Incidentally, Manson demonstrated the transmission of the filariasis parasite from mosquito to human. He also conducted malaria experiments by allowing his son to let himself be bitten by infected mosquitoes transported from Italy to England by Indian Mail. Manson’s son recovered after a dose of quinine.

Ross’s breakthrough came on August 20, 1987 in Secunderabad when he dissected the stomach tissue of an Anopheles mosquito and found the malaria parasite, which proved the role of the Anopheles in transmission of the disease. Ross continued his work on the malaria parasite and its full life history at a laboratory in Calcutta, an episode in history that forms the background for Amitav Ghosh’s speculative fiction novel The Calcutta Chromosome.

On making his breakthrough, Ross wrote a poem and sent it to Manson, the words of which are engraved on the northern wall of Kolkata’s SSKM (formerly Presidency General) Hospital:

This day relenting God

Hath placed within my hand

A wondrous thing; and God

Be praised.

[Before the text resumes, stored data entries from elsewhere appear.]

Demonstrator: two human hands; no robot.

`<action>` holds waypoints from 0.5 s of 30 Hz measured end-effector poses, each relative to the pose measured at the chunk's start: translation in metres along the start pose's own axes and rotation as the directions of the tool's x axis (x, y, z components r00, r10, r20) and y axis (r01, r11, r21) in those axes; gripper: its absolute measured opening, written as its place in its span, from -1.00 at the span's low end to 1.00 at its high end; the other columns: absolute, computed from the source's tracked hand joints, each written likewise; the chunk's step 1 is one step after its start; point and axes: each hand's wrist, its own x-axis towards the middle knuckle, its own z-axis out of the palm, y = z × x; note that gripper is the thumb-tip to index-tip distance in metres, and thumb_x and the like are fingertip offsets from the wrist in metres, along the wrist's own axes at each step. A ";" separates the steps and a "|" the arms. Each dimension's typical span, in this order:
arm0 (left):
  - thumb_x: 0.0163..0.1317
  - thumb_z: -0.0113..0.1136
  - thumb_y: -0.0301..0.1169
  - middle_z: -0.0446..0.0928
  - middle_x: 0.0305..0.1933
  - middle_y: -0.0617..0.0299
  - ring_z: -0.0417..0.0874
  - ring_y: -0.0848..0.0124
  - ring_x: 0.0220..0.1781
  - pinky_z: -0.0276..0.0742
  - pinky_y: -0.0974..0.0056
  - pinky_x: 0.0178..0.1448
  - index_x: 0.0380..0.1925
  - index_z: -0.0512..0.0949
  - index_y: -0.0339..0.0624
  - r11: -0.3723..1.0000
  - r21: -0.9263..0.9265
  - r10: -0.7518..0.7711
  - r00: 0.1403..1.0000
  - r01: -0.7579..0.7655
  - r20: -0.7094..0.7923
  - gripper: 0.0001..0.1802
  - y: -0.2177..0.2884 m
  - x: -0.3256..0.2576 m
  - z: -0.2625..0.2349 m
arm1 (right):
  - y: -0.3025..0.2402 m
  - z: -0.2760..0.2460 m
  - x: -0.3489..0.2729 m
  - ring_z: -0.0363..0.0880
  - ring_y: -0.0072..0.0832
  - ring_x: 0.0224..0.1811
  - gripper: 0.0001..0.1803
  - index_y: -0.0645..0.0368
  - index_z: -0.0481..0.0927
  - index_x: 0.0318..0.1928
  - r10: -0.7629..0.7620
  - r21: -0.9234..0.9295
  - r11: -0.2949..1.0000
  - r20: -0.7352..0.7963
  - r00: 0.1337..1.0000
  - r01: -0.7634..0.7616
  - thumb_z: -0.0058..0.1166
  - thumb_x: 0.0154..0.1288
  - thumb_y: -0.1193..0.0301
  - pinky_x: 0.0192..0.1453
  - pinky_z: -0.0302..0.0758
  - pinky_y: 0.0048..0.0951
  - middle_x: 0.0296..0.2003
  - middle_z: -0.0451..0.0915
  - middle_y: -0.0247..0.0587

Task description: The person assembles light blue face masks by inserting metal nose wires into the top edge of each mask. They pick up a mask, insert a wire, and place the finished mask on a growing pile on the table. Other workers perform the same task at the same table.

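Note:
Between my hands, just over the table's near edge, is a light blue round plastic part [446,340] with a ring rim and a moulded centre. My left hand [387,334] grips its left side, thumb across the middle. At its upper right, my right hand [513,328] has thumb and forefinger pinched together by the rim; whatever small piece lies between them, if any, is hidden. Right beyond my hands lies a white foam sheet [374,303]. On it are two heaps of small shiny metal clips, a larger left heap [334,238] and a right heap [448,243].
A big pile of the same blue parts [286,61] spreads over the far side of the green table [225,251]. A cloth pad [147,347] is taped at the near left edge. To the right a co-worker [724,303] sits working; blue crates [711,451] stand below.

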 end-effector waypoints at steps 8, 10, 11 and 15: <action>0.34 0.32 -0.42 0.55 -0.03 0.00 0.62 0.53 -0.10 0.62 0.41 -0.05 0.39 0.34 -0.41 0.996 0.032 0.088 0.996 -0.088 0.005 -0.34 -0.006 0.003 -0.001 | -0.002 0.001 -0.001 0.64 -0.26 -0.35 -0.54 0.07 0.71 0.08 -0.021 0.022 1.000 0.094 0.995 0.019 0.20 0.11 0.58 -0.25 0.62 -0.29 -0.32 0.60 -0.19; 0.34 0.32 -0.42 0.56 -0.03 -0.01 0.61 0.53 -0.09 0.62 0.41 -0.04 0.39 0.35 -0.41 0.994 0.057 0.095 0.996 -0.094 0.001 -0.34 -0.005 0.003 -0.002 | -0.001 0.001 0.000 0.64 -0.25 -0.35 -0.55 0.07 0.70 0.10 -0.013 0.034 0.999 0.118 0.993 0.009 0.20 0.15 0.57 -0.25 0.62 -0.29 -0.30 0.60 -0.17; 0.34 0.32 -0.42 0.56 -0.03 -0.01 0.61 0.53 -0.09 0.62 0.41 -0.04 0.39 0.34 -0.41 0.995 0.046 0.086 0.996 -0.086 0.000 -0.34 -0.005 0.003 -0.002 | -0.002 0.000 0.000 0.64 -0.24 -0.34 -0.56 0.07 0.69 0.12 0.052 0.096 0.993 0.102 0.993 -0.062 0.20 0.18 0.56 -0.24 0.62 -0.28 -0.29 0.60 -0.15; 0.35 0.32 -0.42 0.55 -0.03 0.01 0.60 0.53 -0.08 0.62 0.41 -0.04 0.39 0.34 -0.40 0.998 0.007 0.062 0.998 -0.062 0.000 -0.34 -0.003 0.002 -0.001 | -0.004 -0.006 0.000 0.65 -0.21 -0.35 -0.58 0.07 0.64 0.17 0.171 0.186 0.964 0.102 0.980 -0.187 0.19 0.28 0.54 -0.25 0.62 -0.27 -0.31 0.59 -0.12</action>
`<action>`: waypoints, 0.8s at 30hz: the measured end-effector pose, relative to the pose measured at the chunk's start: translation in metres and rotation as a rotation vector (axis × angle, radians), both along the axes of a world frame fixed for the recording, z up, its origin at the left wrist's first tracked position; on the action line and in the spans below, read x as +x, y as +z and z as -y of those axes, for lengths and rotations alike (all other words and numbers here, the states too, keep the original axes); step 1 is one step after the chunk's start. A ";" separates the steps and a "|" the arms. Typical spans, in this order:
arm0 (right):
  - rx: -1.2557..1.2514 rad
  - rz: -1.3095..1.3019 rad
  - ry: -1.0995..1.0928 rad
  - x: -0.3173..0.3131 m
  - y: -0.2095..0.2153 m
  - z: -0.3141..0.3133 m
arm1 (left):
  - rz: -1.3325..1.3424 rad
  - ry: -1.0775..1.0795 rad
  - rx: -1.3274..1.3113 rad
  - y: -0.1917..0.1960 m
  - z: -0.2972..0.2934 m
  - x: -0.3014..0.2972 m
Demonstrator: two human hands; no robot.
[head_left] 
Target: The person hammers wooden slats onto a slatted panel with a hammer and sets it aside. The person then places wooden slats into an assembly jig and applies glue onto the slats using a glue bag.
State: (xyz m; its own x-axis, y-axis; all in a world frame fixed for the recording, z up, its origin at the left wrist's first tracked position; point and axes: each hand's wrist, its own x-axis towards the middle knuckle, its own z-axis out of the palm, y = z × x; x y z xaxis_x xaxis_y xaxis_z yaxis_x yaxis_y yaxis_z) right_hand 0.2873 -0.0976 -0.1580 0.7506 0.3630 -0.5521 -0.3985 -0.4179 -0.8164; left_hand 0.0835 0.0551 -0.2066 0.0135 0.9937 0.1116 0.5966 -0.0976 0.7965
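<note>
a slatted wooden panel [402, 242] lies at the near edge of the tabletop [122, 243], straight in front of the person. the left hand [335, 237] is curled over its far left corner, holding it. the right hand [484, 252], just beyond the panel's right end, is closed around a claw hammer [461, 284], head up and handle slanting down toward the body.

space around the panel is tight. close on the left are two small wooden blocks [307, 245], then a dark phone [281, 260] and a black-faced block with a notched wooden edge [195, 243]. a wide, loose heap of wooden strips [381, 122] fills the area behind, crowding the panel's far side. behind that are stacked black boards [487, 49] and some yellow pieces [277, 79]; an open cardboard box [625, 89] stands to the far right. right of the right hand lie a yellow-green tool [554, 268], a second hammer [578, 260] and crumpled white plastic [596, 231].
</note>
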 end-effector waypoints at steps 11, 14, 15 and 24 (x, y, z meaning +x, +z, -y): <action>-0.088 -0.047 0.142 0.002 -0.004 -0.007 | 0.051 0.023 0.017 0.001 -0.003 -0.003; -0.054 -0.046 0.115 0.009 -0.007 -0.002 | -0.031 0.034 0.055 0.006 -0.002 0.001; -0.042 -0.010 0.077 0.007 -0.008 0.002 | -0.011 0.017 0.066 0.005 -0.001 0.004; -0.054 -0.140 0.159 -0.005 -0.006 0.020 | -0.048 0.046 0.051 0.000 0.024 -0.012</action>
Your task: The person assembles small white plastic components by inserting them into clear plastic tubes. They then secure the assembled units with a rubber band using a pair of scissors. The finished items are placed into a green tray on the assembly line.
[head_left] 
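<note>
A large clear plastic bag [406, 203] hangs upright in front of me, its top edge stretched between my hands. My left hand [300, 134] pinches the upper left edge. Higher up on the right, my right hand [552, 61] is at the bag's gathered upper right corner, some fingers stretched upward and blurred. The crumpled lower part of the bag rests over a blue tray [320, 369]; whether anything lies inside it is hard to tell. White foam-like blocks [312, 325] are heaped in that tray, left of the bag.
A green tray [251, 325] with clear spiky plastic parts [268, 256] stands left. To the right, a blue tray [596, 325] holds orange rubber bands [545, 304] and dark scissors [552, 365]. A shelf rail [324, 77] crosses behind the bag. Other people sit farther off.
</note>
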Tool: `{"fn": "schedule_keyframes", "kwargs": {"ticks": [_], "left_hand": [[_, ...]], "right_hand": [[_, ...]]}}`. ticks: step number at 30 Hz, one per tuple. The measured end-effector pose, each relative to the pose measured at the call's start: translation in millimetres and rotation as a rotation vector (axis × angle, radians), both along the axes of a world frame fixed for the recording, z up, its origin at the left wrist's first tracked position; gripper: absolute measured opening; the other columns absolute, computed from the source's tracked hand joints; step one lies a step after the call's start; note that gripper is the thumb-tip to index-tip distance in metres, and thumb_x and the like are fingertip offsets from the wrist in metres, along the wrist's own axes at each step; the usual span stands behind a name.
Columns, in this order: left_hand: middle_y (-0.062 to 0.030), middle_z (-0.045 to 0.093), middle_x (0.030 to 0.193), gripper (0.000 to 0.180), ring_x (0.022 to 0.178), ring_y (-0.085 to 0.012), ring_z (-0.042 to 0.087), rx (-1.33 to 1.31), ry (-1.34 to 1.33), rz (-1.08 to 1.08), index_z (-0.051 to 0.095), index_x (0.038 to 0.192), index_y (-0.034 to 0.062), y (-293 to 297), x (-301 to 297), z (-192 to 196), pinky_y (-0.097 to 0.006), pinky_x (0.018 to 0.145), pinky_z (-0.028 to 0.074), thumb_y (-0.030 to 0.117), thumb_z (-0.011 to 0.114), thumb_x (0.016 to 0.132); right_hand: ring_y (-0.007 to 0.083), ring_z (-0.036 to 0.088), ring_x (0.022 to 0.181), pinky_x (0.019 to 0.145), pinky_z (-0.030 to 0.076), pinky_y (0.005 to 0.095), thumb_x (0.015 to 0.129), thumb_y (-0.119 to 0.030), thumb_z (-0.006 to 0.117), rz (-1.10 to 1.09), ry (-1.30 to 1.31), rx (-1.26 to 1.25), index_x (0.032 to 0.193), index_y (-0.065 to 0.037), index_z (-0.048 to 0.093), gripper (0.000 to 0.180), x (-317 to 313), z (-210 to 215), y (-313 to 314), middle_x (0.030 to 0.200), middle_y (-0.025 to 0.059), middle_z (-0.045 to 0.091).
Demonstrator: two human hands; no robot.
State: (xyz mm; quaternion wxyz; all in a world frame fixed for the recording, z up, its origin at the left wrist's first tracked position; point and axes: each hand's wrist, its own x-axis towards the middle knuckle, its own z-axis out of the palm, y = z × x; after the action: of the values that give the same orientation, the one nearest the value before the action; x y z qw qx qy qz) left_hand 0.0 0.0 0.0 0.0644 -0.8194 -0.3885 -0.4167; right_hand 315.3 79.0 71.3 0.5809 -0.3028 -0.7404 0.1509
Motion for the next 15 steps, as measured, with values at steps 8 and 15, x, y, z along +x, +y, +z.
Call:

At his command,

Seeking his secret deeds

With tears and toiling breath,

I find thy cunning seeds,

O million-murdering Death.

I know this little thing

A myriad men will save,

O Death, where is thy sting?

Thy victory, O Grave?

The 2015 Nobel recognises the originality of Tu’s work and the efficacy of artemisinin at dealing with malaria, a disease that still takes half a million lives in tropical countries every year. The drug is sourced from a compound in a Chinese plant artmesinin annua, commonly called sweet wormwood.

The use of the treatment has not been has not been without controversy. Farm workers in African countries like Uganda have improved their resistance to malaria by brewing a tea from the sweet wormwood plant. The World Health Organisation, however, has frowned upon this practice for the fear that drinking the tea will cause parasites to build resistance to the drug.